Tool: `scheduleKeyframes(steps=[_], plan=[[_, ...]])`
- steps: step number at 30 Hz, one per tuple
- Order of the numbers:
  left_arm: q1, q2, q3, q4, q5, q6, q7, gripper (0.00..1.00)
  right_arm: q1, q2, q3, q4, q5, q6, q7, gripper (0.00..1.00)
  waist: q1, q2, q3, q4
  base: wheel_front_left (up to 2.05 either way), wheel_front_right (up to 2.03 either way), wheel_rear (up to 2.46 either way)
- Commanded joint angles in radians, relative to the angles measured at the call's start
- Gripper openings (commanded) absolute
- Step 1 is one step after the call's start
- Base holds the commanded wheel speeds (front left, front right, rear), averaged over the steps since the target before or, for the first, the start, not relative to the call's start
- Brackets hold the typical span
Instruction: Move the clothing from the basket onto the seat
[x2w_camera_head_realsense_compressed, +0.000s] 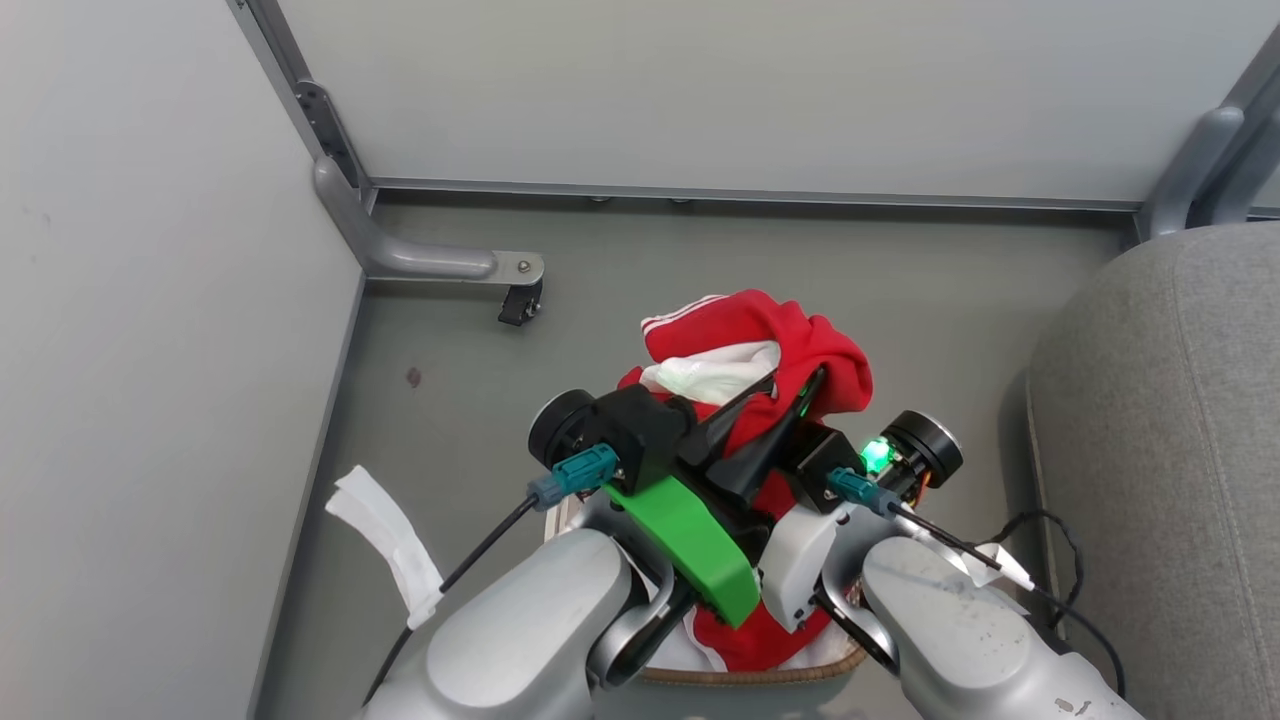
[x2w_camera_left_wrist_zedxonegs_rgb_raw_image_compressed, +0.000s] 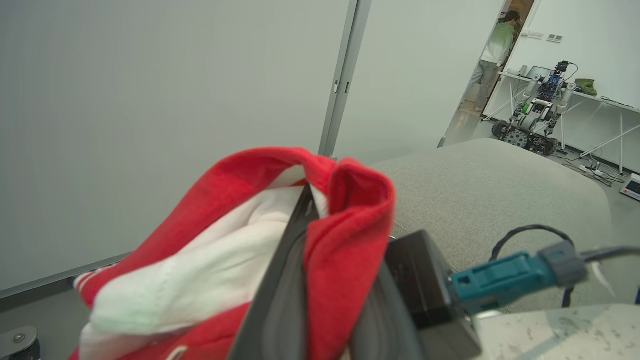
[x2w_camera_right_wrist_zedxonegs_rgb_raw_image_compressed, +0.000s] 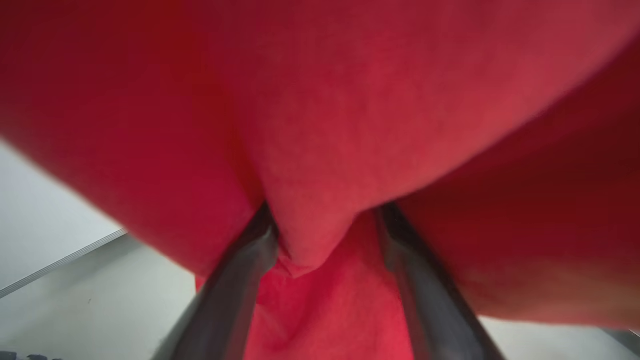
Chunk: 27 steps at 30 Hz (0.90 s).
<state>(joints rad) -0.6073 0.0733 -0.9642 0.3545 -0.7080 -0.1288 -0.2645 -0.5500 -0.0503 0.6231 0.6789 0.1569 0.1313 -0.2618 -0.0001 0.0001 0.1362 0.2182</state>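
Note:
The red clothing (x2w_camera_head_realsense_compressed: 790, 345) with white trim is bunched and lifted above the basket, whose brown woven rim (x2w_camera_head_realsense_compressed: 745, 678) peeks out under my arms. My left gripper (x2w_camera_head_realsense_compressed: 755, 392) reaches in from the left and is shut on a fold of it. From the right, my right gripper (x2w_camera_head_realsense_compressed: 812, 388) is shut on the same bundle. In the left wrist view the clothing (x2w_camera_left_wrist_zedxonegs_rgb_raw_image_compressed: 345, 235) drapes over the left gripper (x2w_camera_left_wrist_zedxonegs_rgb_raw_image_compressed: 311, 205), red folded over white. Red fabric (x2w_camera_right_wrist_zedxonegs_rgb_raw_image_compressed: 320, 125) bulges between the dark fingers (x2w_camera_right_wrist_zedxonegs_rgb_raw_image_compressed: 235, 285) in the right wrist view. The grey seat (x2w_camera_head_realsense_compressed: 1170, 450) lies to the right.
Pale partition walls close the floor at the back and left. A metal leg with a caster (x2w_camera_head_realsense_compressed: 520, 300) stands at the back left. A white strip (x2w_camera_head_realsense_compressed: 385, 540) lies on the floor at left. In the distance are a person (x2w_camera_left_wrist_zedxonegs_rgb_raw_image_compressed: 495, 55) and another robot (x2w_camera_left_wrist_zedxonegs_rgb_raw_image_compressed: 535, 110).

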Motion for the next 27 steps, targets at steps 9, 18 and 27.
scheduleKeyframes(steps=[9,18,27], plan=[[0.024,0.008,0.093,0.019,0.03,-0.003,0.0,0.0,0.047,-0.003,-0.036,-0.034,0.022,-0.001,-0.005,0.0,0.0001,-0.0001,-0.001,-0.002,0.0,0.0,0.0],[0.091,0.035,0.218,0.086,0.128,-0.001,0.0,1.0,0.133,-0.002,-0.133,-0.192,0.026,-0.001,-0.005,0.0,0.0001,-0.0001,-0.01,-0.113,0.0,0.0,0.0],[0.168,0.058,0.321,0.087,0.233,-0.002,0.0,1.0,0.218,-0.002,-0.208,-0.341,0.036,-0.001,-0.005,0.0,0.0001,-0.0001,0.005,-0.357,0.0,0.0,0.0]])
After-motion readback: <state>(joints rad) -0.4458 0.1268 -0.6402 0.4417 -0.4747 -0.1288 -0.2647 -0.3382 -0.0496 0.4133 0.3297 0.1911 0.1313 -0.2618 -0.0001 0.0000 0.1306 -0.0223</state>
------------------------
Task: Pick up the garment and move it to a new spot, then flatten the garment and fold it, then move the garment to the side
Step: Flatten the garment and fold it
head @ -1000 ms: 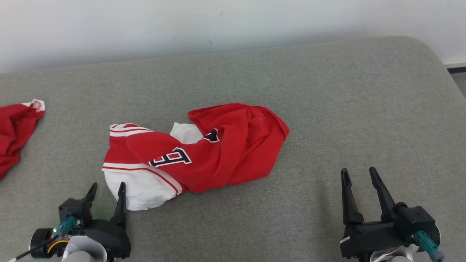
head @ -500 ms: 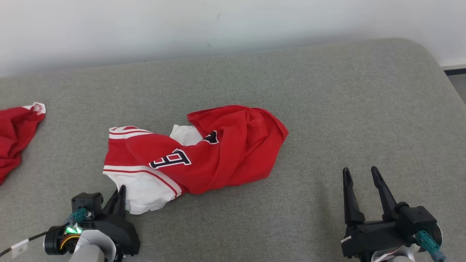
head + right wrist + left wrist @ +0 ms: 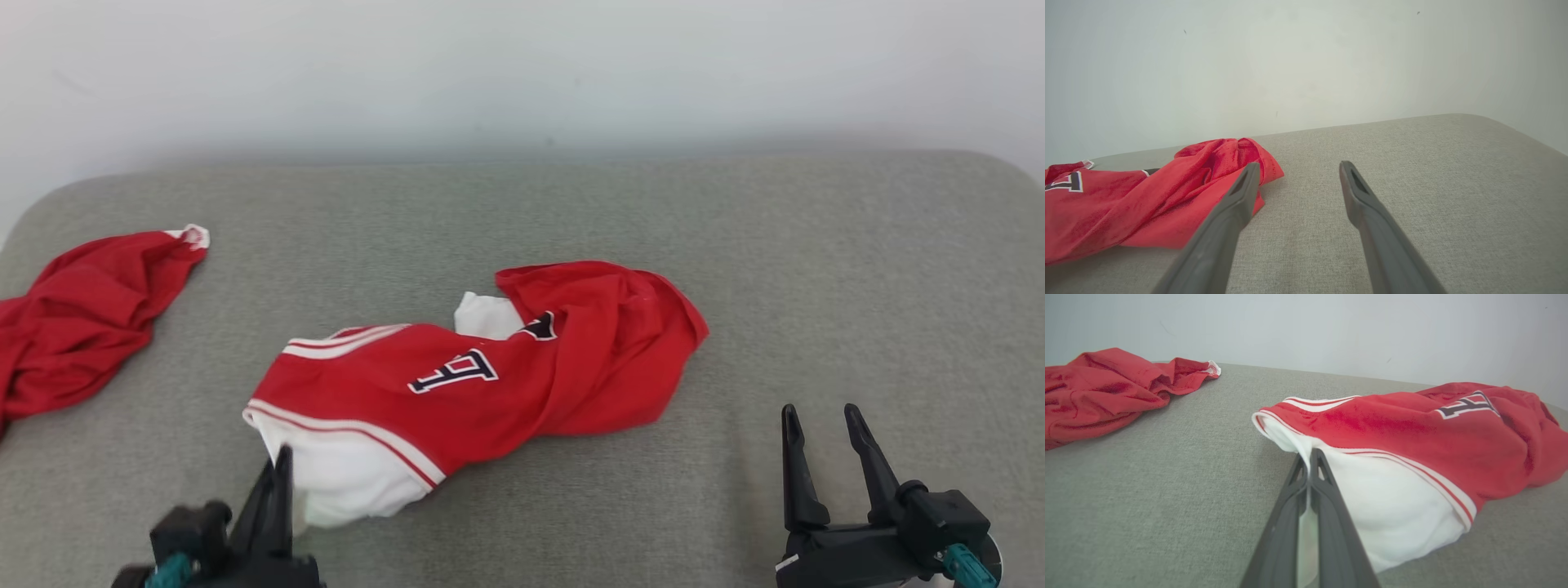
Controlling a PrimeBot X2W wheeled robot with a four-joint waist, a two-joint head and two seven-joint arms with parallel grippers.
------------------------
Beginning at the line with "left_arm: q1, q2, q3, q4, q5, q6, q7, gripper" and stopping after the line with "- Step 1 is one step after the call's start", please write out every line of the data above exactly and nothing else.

  left_arm: q1, q2, q3, q4, q5, q6, q7, gripper (0.00..1.00)
  right_arm: q1, q2, q3, q4, q5, q6, q7, gripper (0.00..1.00)
  waist: q1, q2, q3, q4
  base: wheel_front_left (up to 2.05 either way), wheel_front_right (up to 2.03 either way), wheel_rear (up to 2.46 either way)
- Commanded joint angles in radians, relative to the angles measured at the call's start
- Gripper openings (commanded) absolute
- Step 1 is one step after the call's start

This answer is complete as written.